The Civil War version of the 95th Rifles/French Old Guard finally emerge from my painting pile; I'm not that tardy, they were 'lost' for a number of years, and I am slowly working my way through the figures that went astray. Every ECW wargamer worth their salt will have the London Lobsters in their collection.

Sir Arthur raised a troop of horse in 1642 in Leicestershire, they were attached to Balfour's Regiment and fought at Edgehill. After Edgehill, Sir Arthur returned to London to raise the troop to full regiment strength. Their initial engagements saw the troop storm Malmesbury; fight at Highnam; and skirmish at Ripple Field, where they took heavy casualties covering the Parliamentarian retreat.

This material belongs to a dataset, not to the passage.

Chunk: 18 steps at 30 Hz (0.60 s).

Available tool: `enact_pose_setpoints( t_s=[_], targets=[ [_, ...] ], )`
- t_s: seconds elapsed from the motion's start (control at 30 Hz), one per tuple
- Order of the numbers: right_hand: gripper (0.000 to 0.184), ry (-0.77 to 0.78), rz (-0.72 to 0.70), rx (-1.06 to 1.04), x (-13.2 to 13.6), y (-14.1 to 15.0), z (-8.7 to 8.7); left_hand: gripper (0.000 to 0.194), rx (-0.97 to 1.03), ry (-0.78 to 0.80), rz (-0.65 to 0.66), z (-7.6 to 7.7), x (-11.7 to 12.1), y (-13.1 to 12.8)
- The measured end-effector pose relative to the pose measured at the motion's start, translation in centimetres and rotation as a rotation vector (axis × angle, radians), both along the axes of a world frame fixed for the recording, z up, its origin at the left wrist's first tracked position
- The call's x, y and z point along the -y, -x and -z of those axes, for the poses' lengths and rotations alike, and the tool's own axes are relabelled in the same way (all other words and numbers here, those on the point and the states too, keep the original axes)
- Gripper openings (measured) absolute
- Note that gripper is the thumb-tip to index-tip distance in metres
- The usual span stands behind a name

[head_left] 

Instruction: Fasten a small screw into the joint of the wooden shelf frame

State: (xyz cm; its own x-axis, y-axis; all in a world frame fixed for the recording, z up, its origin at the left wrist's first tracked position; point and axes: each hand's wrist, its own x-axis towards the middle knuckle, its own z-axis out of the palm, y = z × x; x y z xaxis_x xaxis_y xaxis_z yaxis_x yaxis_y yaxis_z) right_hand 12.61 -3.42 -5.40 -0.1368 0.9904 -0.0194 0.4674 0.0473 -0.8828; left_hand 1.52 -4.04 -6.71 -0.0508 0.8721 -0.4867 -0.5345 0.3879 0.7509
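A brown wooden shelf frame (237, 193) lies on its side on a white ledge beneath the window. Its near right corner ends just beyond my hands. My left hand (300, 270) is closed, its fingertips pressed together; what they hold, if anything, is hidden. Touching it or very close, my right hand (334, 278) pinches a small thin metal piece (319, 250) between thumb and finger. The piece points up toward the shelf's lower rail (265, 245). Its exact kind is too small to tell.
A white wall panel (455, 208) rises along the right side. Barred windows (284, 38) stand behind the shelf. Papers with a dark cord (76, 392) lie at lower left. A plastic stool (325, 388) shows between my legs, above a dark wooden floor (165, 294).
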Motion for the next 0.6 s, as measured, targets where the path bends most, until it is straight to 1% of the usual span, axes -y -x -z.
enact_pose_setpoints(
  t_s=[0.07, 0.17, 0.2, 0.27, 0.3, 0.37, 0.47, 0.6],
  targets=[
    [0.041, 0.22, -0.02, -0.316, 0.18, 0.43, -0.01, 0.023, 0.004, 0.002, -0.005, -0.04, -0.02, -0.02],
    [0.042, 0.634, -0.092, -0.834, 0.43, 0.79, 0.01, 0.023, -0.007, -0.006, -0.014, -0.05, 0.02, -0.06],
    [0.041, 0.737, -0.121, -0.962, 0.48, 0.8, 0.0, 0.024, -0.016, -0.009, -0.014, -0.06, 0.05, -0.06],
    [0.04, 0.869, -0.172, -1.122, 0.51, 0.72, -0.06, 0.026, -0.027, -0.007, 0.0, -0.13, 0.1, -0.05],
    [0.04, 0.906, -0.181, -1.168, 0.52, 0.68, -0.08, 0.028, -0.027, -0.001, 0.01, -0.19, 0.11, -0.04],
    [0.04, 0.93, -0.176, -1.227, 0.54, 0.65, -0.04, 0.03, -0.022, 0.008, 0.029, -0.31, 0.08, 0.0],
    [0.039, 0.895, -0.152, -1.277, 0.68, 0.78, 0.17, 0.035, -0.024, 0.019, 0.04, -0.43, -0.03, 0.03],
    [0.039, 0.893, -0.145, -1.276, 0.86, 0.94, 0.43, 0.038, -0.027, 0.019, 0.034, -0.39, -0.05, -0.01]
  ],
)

The Regiment would fight as part of Waller's Southern Association.

By now at full regiment strength they fought at Lansdown; Devizes; Roundway Down; Basing House; the Farnham standoff; Alton Church; the siege of Arundel; Cheriton; skirmished at Newbury; Cropredy Bridge; the siege of Wareham; Second Newbury; before entering the New Model Army in 1645 as Colonel John Butler’s Regiment of Horse.

Roundway Down was disastrous for the Lobsters: Heselrigge's men were arrayed six deep in close order, his charge was met by Wilmot's brigade which advanced at a trot three deep in extended order. When the opposing ranks met, Wilmot's line overlapped Heselrigge's and the Parliamentarians gave ground. Heselrigge rallied his men for a second charge but seeing the second Royalist brigade ready to support Wilmot, the cuirassiers broke away and fled. Sir Arthur was repeatedly assailed by Captain Richard Atkyns: Atkyns discharged his pistols when he felt their barrels touch his opponent's armour, "he was too well armed all over for a pistol bullet to do him any harm". Many of the routed Parliamentarian cavalry fell to their death down the steep escarpment slope of Oliver's Castle to what is known as the bloody ditch. After Roundway, the Regiment were re-equipped as harquebusiers.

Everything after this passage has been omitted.